Ensuite, les enquêteurs apporteront les pièces de l’appareil et s’il le faut tout l’appareil au laboratoire qui se trouve à Ottawa pour une révision complète.

[Les enquêteurs du BST] vont extraire les données du vol, la trajectoire en trois dimensions, ce qui va permettre de déterminer la vitesse, les virages, l’altitude, l’heure exacte. Une fois tous ces éléments en main, ils vont pouvoir extrapoler avec une assez bonne précision le parcours de l’appareil.

Marc Perreault, ancien enquêteur du BST

Même si les hélicoptères ne sont pas dotés de boîtes noires, ils disposent d’instruments qui enregistrent quelques paramètres.
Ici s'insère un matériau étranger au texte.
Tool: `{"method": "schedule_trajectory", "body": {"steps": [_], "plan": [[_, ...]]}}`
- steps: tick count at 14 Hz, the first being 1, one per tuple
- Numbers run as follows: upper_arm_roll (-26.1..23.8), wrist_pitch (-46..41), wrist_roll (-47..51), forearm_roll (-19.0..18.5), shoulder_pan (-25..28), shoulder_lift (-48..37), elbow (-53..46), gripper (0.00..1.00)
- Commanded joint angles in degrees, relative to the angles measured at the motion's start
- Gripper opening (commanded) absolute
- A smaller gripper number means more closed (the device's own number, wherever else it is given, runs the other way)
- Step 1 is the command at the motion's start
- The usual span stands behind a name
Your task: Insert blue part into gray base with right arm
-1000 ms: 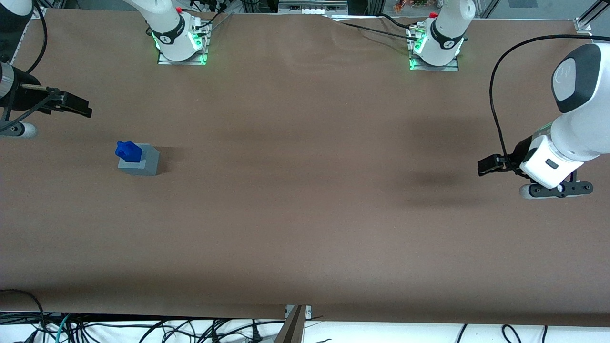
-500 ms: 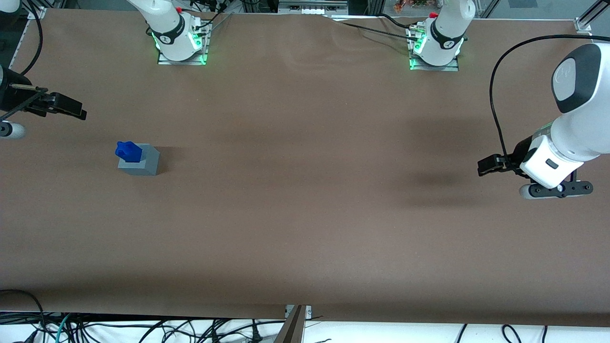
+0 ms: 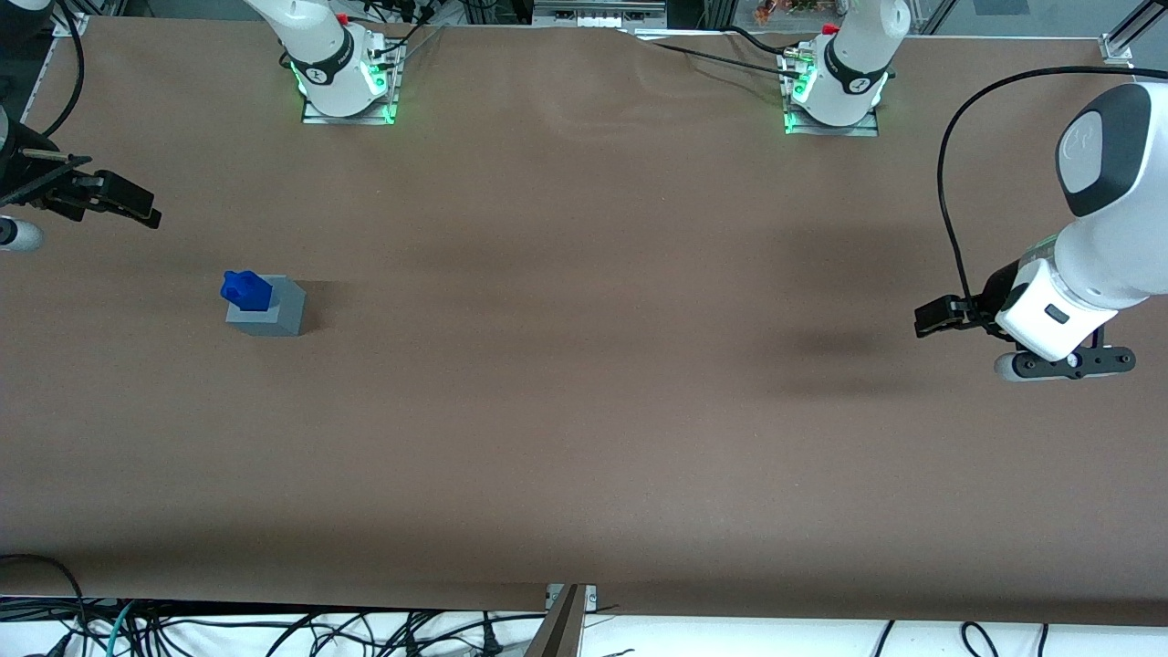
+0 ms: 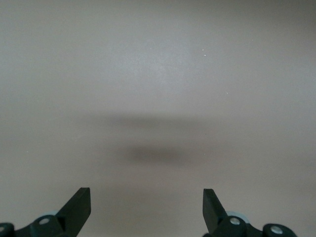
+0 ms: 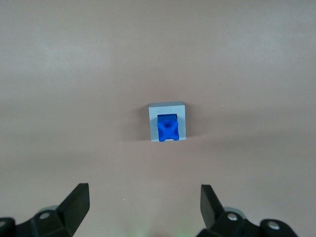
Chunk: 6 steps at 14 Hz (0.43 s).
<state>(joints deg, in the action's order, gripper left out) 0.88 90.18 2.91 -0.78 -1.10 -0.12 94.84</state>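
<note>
The blue part [image 3: 246, 289] stands upright in the recess of the gray base [image 3: 278, 318], its knobbly top poking above the cube. In the right wrist view the blue part [image 5: 168, 129] fills the recess of the gray base [image 5: 168, 107], seen from above and well apart from the fingers. My right arm's gripper [image 3: 144, 213] hangs high over the table, toward the working arm's end and farther from the front camera than the cube. The gripper [image 5: 143, 191] is open, with only bare table between its fingers.
The brown table [image 3: 584, 411] carries two arm mounts lit green [image 3: 347, 91] [image 3: 832, 96] along its back edge. Loose cables [image 3: 274, 630] hang below the front edge.
My right gripper has drawn away from the cube toward the working arm's end of the table, staying open. The blue part and gray base have not moved.
</note>
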Motion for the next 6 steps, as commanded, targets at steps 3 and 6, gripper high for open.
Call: {"method": "schedule_trajectory", "body": {"steps": [3, 6], "plan": [[-0.97, 1.31, 0.43, -0.71, -0.84, -0.76, 1.14, 0.99], [-0.97, 0.87, 0.26, -0.54, -0.84, -0.15, 0.44, 0.99]]}}
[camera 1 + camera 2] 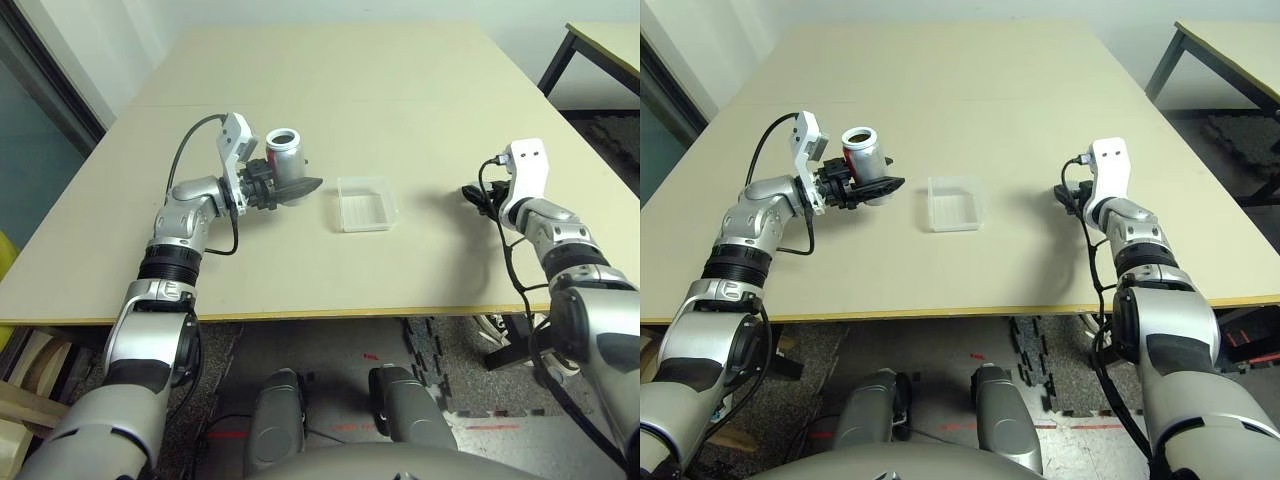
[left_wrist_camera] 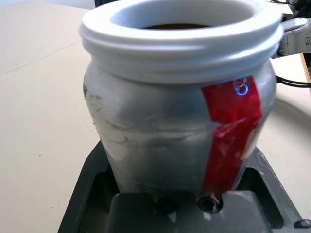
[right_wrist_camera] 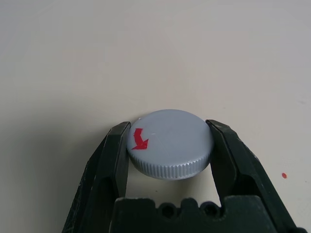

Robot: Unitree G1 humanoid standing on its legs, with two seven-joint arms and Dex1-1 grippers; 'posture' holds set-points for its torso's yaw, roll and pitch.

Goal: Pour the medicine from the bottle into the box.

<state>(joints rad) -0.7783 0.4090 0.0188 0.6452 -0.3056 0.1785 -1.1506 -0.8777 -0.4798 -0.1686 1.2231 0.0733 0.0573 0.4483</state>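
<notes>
The pale beige table [image 1: 300, 80] carries everything, and a second table [image 1: 610, 45] stands off past its far right corner. Over the left part of the tabletop, roughly midway between near and far edge, the left gripper [image 1: 300, 187] is clamped tight on the silver-grey bottle [image 1: 285, 150], holding it upright above the surface. The bottle has no cap on: its white threaded rim [image 2: 180, 34] is open to the air, and a strip of red tape [image 2: 232, 126] runs down its side. Inside the mouth there is something dark brown [image 2: 167, 25] (presumably the medicine, though individual pellets cannot be made out).

Just to the right of the bottle, near the middle of the table, sits the clear plastic box [image 1: 365, 203], flat on the surface and apart from both grippers. I cannot tell whether anything lies in it.

Toward the right edge of the table, the right gripper [image 3: 170, 145] is low at the surface with its black fingers [image 3: 114, 155] on either side of the round grey cap [image 3: 170, 143]. The cap lies flat, a small red arrow [image 3: 139, 139] on its top. The fingers sit close against its ribbed edge, though whether they are gripping or just loosening I cannot tell.
</notes>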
On peut retrouver ces éléments dans le moteur, dans le tableau de bord, etc. Tous ces éléments permettront aux enquêteurs d’établir les circonstances et les facteurs qui ont pu contribuer à l’événement. Les enquêteurs vont également examiner la météo et tout ce qui vient avec, dit M. Perreault.

Par ailleurs, l’expert en aviation indique que l’hélicoptère que pilotait M. Roy a une bonne réputation.

Selon lui, une panne de moteur n’interrompt pas l’activité de l’hélice. Il ajoute qu’un pilote bien entraîné peut faire atterrir l’appareil pourvu qu’il trouve une surface dégagée équivalant au double de la taille de l’appareil.